The conversation went something like this:
me: Hi there, I live at _____, and there was no hot water in my apartment either last night or this morning.
receptionist (or whoever she is): We’re aware of the problem, and it should be fixed within a few hours.
me: so, a few hours from now, I’ll have hot water again?
So I decided not to swing by the gym on the way home – which was my backup plan for how to take a hot shower before heading off to shul (synagogue) on Friday night.
Turns out I should have swung by the gym. But I didn’t know that yet as I approached my building. I didn’t like the look of the gas company trucks parked outside, though. That didn’t seem promising.
The nearest truck had two guys sitting in back, dangling their legs over the edge. They looked like they were taking a break from their work. “So,” I said as I approached. “I take it that, if you’re here, we still don’t have hot water?” I asked the question with a smile, I think. At the very least, my tone was friendly.
Their immediate response was something along the lines of, “Whoa! Don’t yell at us!”
Within a minute or two, they had explained to me that a) they had nothing to do with the hot water, since the water heater ran on oil, not gas, and b) unlike me, some other tenants from my building had been yelling at them – actually yelling. That’s why they’d started out so defensive.
I also found out that, despite the fact that they had nothing to do with the lack of hot water, they had spoken with the super, so they knew exactly what the problem was: the building had run out of oil. Apparently, or so they told me, the building is in the process of switching over to gas and away from oil. Because of this, they don’t want to keep the oil tank full, since they expect to stop using it soon, which was why this “keeps happening.”
Wait – this has happened before?
On the one had, this was not an encouraging thought.

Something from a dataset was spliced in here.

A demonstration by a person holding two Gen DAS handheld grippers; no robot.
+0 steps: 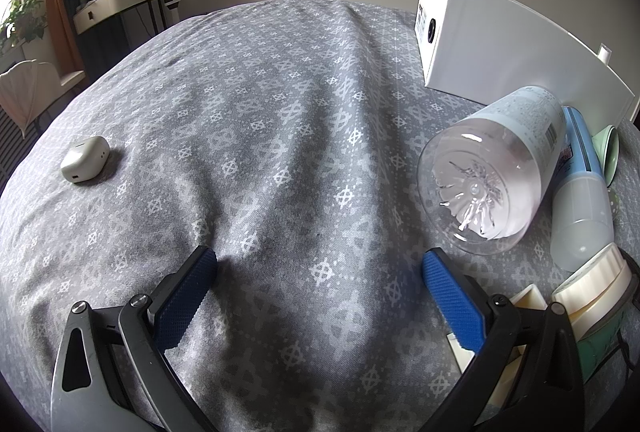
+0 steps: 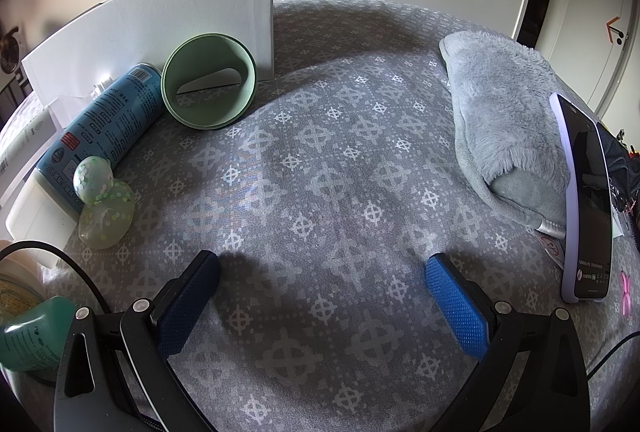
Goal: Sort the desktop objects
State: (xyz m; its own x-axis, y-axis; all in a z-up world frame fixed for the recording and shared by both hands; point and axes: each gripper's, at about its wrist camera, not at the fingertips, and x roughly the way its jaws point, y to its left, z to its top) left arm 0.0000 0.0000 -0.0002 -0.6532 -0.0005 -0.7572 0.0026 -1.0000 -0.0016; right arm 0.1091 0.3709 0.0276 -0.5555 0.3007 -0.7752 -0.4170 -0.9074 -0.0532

On the other hand, it was good to know that a) there was a simple fix. Nothing was broken. The building just needed more oil and b) there’s a chance this may happen again – and will be similarly easy to fix.
Now, two nights later, we have hot water again. I’m not so thrilled that “a few hours” meant roughly a day, but I’m glad they didn’t, for example, wait until Monday to get the oil refilled.
I’ve also been thinking about my exchange with the gas company workers. I was polite to them, where others had yelled. The question I asked them was one of curiosity: “So, no hot water yet?” I was ready to laugh it off, and thank them for working on it, maybe ask them how long they thought it would take, just so I’d know what to expect. In exchange, I got information. It was different than what I expected, but it was useful. I wonder whether the people who yelled at them got anything beyond, “Hey, it’s not our fault. It’s the oil! Now, [insert colorful language here]!”
I’m glad I didn’t yell at them. They didn’t deserve it, and besides, not yelling got me further than yelling would have. That’s often how it works, I’ve found. A little politeness can go a long way toward getting you what you want — even if it didn’t bring my hot water back any more quickly.